A Cover Pages Publication http://xml.coverpages.org/
Provided by OASIS and Sponsor Members
Edited by Robin Cover


This issue of XML Daily Newslink is sponsored by:
Sun Microsystems, Inc. http://sun.com



OWLED 2007: International Workshop on OWL Experiences and Directions
Christine Golbreich, Conference Announcement

The deadline for submissions to OWLED 2007 is 4-March-2007. The W3C OWL Web Ontology Language has been a W3C recommendation since 2004. The OWL: Experiences and Direction (OWLED) workshop series is a forum for practitioners in industry and academia, tool developers, and others interested in OWL to describe real and potential applications, to share experience, and to discuss requirements for language extensions/ modifications. At OWLED 2006 it was agreed to move forward with a member submission of the OWL 1.1 proposal which extends OWL DL in ways that have been requested by users, that have effective reasoning algorithms, and that developers of OWL reasoning systems are willing to support. The Third "OWL: Experiences and Directions Workshop" (OWLED 2007) will again bring users, implementors and researchers together in order to measure the current state of need against the state of the art and to set an agenda for language evolutions that satisfy users. OWLED 2007 shall in particular present industrial efforts and experiences with OWL. It shall further the interaction between industry, theoreticians and tool builders, help consolidate OWL 1.1, clarify the relationships between OWL and rules and initiate the specification of OWL 2.0. Building on the success of the 2005 OWLED and the 2006 OWLED workshops, the 2007 OWLED workshop will again be immediately after one of the main Semantic Web conferences, namely the ESWC 2007 conference, and is colocated with the First International Conference on Web Reasoning and Rule Systems (RR2007). [Note: OWL 1.1 was recently submitted to W3C. "OWL 1.1 extends the W3C OWL Web Ontology Language with a small but useful set of features that have been requested by users, for which effective reasoning algorithms are now available, and that OWL tool developers are willing to support. The new features include extra syntactic sugar, addition property and qualified cardinality constructors, extended datatype support, simple metamodelling, and extended annotations."]

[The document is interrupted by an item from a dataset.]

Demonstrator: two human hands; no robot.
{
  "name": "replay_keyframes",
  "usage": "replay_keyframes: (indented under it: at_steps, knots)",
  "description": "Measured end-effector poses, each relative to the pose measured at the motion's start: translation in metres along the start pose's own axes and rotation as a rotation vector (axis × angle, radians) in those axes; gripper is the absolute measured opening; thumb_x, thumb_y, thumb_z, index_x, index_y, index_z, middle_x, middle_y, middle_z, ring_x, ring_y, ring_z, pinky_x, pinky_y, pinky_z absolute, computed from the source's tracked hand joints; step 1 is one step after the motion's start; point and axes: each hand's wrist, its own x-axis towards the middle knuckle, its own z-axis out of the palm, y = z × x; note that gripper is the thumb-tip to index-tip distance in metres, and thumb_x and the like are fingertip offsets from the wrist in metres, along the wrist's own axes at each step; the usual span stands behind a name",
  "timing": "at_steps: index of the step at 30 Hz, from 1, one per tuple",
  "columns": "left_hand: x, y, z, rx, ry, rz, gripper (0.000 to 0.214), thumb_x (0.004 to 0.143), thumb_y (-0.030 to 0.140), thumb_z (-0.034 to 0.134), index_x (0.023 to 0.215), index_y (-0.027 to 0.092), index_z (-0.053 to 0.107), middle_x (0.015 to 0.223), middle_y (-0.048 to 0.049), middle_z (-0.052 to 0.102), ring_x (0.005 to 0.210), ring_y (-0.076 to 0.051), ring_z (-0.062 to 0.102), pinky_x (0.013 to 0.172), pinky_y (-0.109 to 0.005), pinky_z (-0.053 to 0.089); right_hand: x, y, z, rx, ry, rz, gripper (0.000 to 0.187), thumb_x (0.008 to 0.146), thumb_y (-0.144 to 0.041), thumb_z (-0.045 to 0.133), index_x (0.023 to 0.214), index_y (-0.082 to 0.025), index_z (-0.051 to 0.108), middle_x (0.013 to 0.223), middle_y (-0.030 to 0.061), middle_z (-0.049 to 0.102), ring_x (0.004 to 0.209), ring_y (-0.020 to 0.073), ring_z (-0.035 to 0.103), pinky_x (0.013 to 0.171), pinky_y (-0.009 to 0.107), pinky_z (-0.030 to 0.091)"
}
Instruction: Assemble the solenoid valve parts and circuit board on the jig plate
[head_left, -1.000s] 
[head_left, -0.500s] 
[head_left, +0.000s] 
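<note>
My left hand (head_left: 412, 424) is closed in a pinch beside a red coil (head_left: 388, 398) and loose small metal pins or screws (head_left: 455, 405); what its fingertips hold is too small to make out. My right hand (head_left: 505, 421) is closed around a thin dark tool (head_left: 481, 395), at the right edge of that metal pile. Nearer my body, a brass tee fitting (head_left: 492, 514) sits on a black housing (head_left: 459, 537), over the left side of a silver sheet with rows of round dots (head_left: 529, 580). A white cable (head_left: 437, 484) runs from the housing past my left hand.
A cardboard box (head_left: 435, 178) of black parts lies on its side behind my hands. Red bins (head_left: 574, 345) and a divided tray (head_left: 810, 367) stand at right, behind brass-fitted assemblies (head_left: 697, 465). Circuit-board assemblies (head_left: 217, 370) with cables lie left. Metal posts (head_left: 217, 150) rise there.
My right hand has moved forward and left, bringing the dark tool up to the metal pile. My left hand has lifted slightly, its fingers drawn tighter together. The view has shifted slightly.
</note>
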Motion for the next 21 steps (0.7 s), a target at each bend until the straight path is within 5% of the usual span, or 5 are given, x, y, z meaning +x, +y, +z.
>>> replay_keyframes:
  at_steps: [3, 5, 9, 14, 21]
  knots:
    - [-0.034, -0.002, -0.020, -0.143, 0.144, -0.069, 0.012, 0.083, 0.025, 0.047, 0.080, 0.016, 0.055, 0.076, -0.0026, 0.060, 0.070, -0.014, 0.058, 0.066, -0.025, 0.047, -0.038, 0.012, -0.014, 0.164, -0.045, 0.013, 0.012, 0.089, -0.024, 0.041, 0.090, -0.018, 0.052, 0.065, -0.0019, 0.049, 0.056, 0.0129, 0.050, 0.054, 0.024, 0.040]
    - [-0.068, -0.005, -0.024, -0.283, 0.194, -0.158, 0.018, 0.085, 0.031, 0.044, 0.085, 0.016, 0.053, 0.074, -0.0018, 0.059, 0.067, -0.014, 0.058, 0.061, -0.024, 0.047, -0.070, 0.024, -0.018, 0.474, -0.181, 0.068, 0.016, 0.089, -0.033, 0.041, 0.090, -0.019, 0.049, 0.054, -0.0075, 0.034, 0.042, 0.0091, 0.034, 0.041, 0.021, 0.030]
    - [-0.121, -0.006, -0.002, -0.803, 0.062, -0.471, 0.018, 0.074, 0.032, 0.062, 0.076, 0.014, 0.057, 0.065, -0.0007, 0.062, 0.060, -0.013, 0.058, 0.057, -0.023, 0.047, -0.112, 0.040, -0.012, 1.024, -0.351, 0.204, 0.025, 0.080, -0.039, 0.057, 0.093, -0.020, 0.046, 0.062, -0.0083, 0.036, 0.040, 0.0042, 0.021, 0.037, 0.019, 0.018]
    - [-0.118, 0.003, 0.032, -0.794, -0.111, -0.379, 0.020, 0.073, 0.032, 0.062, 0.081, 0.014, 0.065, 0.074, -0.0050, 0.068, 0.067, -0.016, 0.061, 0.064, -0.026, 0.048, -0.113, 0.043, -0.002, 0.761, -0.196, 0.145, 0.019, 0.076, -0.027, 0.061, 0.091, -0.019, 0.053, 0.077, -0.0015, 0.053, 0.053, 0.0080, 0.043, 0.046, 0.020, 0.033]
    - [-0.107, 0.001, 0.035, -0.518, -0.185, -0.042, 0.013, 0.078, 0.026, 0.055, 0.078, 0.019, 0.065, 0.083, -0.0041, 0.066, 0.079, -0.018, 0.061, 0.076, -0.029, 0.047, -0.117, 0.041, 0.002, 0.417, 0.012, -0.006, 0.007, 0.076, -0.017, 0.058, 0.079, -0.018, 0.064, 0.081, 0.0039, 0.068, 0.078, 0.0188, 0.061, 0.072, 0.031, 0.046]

See also: Web Ontology Language (OWL)


Open Source Alfresco Shifts to GPL
Stephen Shankland, CNET News.com

Alfresco, a start-up that commercializes open-source software for helping customers keep track of their digital documents, has adopted the General Public License in an effort to attract outside programmers. The company's free Community edition previously used the Mozilla Public License (MPL), but the move to GPL removes some barriers, said Matt Asay, Alfresco's vice president of marketing. The company's supported and certified Enterprise edition remains available under a commercial license. Asay: "We wanted the code to be bigger than the company; people basically know what (the GPL) means, so there's no time wasted wondering (about) MPL. In addition, Alfresco will be able to easily integrate with other GPL projects, such as the Drupal content management software." Alfresco's license comes at an interesting time, when the Free Software Foundation is working on version 3 of the GPL. Some—notably the core programmers behind the Linux kernel—are opposed to changes that appeared in the first two drafts, but Asay likes the direction. Alfresco is "a modern state-of-the-art ECM built using Spring, Hibernate, Lucene and jBPM based on standards such JSR-170, JSR-168, Web Services and REST. This allows Alfresco to be deployed in any J2SE 5.0 (JRE 5.0) application server such as Apache Tomcat or JBoss Application Server delivering significantly better scalability and high-availability properties such as distributed cache management, automatic failover and clustering."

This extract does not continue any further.